■ What the task requires
Look below for the line containing "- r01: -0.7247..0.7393" and the line containing "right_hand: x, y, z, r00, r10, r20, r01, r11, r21"; repeat exactly those two lines and all lines between them, and nothing else.

■ Given information
........

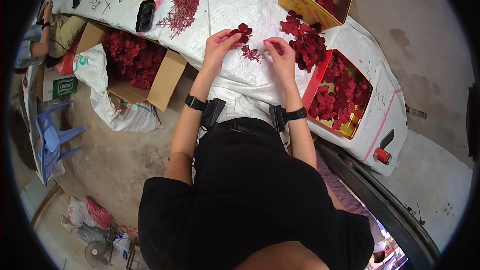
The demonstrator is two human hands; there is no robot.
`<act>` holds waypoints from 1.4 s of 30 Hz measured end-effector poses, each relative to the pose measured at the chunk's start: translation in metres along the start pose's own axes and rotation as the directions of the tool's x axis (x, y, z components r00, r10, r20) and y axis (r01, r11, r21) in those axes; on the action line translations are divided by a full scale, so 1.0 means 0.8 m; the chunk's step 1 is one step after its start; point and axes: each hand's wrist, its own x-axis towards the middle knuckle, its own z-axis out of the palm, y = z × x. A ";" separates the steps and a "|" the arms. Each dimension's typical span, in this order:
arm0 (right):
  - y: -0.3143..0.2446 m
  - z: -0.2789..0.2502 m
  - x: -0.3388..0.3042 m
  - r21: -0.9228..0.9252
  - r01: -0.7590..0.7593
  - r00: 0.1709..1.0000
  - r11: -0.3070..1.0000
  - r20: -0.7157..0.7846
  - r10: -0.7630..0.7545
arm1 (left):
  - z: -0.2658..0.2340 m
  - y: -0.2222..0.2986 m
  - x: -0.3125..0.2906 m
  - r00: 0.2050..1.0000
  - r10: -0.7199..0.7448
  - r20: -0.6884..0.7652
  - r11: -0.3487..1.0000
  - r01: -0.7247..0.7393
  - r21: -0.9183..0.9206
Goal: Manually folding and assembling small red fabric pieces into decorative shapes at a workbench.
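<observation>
On the white-covered table, my left hand [218,49] pinches a dark red cloth flower [244,30] between thumb and fingers. My right hand [282,56] is just to its right, thumb and fingertips pressed together; whatever they hold is too small to make out. Below and between the hands lies a small heap of red bits [251,54]. Right of my right hand spreads a pile of dark red petal pieces [307,42]. A larger heap of thin reddish stems [183,11] sits farther off to the left.
A red-rimmed tin [319,81] and a yellow tin [288,1] hold red flower pieces at right. A black case [145,15] lies at left. Below the table edge stands a cardboard box [172,81] of red flowers, then a blue stool [51,137]. Another person [37,45] sits far left.
</observation>
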 end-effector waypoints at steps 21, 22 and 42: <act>-0.109 -0.026 -0.146 0.396 0.078 0.996 0.915 -0.078 -0.051 | 0.112 0.068 -0.120 0.919 -0.252 0.304 0.967 0.225 0.120; -0.111 -0.025 -0.148 0.404 0.082 0.994 0.911 -0.094 -0.048 | 0.110 0.066 -0.123 0.920 -0.258 0.295 0.964 0.226 0.139; -0.111 -0.021 -0.165 0.396 0.057 0.998 0.916 -0.043 -0.043 | 0.105 0.071 -0.141 0.913 -0.215 0.348 0.968 0.151 0.202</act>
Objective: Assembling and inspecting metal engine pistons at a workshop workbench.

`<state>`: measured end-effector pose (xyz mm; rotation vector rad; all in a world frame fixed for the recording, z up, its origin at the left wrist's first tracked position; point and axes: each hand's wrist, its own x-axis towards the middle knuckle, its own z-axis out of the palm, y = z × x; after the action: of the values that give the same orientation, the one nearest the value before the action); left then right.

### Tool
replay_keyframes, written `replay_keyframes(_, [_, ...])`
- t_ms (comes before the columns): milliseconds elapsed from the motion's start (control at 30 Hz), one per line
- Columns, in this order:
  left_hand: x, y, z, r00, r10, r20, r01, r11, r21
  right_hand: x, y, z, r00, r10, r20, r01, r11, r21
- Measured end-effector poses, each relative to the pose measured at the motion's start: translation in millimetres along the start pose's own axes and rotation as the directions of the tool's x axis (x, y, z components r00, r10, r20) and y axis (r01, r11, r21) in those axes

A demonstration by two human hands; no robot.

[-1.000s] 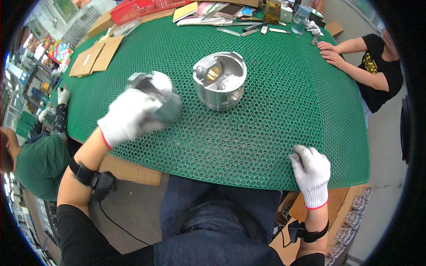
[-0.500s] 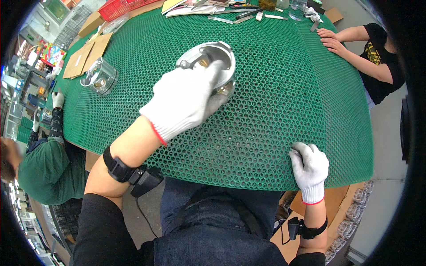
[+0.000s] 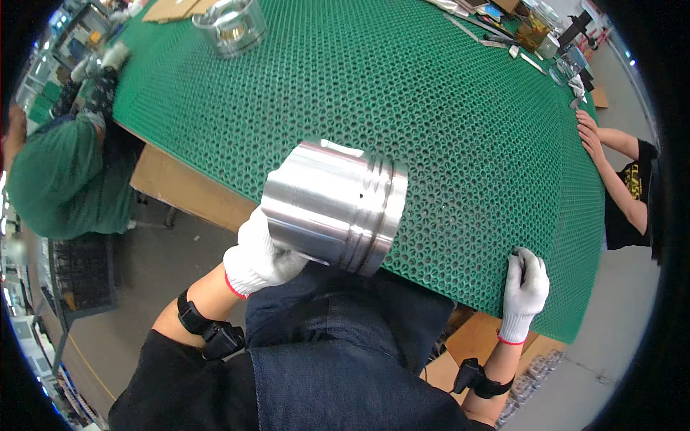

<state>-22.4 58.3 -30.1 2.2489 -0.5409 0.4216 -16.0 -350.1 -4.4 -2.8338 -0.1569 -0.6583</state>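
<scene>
A shiny metal engine piston (image 3: 327,208) is raised near my body, above the table's front edge. It lies on its side in the air, its ring grooves facing right. My left hand (image 3: 262,255), in a white glove, grips it from the lower left; the piston hides most of the fingers. My right hand (image 3: 527,291), gloved too, rests on the green mat (image 3: 460,179) by its near right edge. Its fingers are loosely bent, the thumb a little apart, and I see nothing in it. Another piston (image 3: 231,30) stands on the mat at the far left.
Brown cardboard (image 3: 172,8) lies at the far left. Tools, papers and a glass jar (image 3: 533,29) crowd the far right edge. A person in green (image 3: 61,172) works at the left; another person's hands (image 3: 591,136) rest on the right edge. Boxed parts (image 3: 528,381) sit below the table.
My left hand has lifted the piston off the mat toward me and tipped it on its side. My right hand stays on the mat. The view has turned and shifted.
</scene>
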Motion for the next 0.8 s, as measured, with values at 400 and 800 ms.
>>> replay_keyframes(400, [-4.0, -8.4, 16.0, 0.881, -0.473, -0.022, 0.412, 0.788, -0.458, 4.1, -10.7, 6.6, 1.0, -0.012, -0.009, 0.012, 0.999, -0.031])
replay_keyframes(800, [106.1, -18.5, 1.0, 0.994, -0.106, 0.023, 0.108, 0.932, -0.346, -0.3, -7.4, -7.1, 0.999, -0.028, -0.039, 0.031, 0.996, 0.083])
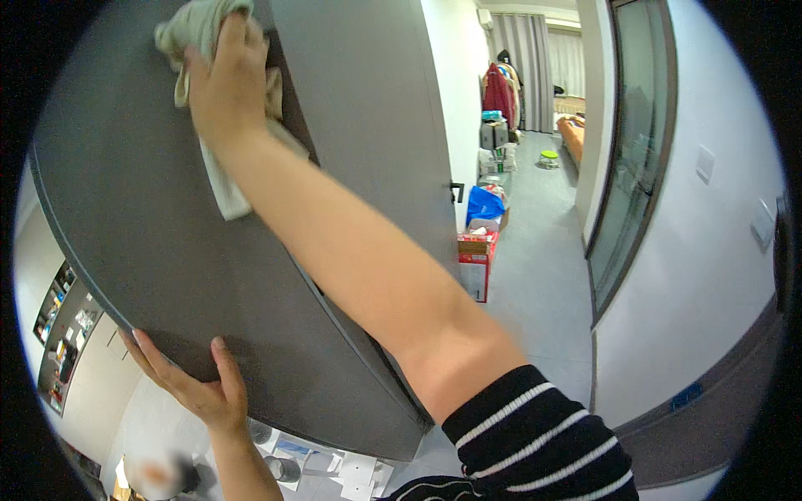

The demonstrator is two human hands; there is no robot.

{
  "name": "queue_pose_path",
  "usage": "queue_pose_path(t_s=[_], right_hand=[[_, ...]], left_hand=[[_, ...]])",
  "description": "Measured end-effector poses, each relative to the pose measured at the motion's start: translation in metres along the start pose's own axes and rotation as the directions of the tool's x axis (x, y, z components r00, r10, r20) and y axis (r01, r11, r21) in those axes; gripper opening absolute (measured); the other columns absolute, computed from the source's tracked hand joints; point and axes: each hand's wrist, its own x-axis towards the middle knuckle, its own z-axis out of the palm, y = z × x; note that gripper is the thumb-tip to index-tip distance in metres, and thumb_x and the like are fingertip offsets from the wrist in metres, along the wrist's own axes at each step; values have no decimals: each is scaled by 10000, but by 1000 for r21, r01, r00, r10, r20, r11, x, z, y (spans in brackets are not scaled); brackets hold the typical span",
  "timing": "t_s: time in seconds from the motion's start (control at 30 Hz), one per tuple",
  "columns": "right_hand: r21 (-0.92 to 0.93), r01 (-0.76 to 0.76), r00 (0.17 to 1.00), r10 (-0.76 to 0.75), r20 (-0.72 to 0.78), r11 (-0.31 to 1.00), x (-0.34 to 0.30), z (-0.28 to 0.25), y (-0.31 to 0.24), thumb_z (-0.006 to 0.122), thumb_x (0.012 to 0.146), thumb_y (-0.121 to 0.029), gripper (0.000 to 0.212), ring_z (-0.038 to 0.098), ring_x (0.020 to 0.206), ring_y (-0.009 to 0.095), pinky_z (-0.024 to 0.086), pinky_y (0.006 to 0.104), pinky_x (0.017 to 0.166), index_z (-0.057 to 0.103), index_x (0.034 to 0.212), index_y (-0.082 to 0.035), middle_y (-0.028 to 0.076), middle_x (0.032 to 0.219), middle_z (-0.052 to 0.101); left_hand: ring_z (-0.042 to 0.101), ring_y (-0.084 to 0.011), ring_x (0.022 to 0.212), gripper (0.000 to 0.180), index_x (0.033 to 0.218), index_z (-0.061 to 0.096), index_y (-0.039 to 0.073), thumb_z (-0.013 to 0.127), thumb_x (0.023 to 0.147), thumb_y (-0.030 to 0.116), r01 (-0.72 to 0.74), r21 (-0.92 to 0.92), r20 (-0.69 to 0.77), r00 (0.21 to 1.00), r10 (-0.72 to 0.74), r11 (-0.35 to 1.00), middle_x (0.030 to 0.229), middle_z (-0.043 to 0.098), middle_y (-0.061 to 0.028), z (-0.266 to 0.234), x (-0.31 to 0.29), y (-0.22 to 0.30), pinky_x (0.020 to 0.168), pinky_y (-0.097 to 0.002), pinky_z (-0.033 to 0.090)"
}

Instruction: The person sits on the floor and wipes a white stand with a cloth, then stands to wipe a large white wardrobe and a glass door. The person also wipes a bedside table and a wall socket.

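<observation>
From the head camera, a big dark grey door (134, 217) is seen close up, and much of the left side is filled by it. Past it, a pale floor (535, 234) is seen running back to a long grey curtain (520, 50). Clothes (497, 88) are hung near the curtain. A blue bag (484, 204) and a red and white box (474, 271) are lined up by the white wall. A glass door (632, 159) is seen on the right. A pale cloth (196, 33) is held bunched up in the right hand (230, 92), high on the grey door, with its end hanging down. The left hand (205, 388) is spread wide, and the grey door's edge is touched by its fingers. How hard it is pressed cannot be told.
</observation>
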Motion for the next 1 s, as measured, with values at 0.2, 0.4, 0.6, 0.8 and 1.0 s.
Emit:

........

■ Solution for this task
  - r01: -0.7247..0.7393
  - r21: -0.9183..0.9206
Goal: Manually folding and assembling small red fabric pieces into decorative shapes at a workbench.
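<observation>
On the white-covered table, my left hand [218,49] pinches a dark red cloth flower [244,30] between thumb and fingers. My right hand [282,56] is just to its right, thumb and fingertips pressed together; whatever they hold is too small to make out. Below and between the hands lies a small heap of red bits [251,54]. Right of my right hand spreads a pile of dark red petal pieces [307,42]. A larger heap of thin reddish stems [183,11] sits farther off to the left.
A red-rimmed tin [319,81] and a yellow tin [288,1] hold red flower pieces at right. A black case [145,15] lies at left. Below the table edge stands a cardboard box [172,81] of red flowers, then a blue stool [51,137]. Another person [37,45] sits far left.
</observation>
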 end-effector waypoints at steps 21, 22 and 42: <act>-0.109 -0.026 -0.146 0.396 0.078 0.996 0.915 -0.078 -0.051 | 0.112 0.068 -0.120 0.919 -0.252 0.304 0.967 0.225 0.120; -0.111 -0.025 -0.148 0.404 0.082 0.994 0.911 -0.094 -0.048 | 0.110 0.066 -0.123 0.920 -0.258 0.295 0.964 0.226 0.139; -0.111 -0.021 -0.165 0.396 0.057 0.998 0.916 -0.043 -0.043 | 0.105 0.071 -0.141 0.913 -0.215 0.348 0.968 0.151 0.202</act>
Objective: Assembling and inspecting metal engine pistons at a workshop workbench.

`<state>`: measured end-effector pose (xyz mm; rotation vector rad; all in a world frame fixed for the recording, z up, its origin at the left wrist's first tracked position; point and axes: each hand's wrist, its own x-axis towards the middle knuckle, its own z-axis out of the palm, y = z × x; after the action: of the values that give the same orientation, the one nearest the value before the action); left then right.

### Tool
replay_keyframes, written `replay_keyframes(_, [_, ...])`
- t_ms (comes before the columns): milliseconds elapsed from the motion's start (control at 30 Hz), one per line
- Columns, in this order:
  left_hand: x, y, z, r00, r10, r20, r01, r11, r21
  right_hand: x, y, z, r00, r10, r20, r01, r11, r21

With this output, the exercise is done.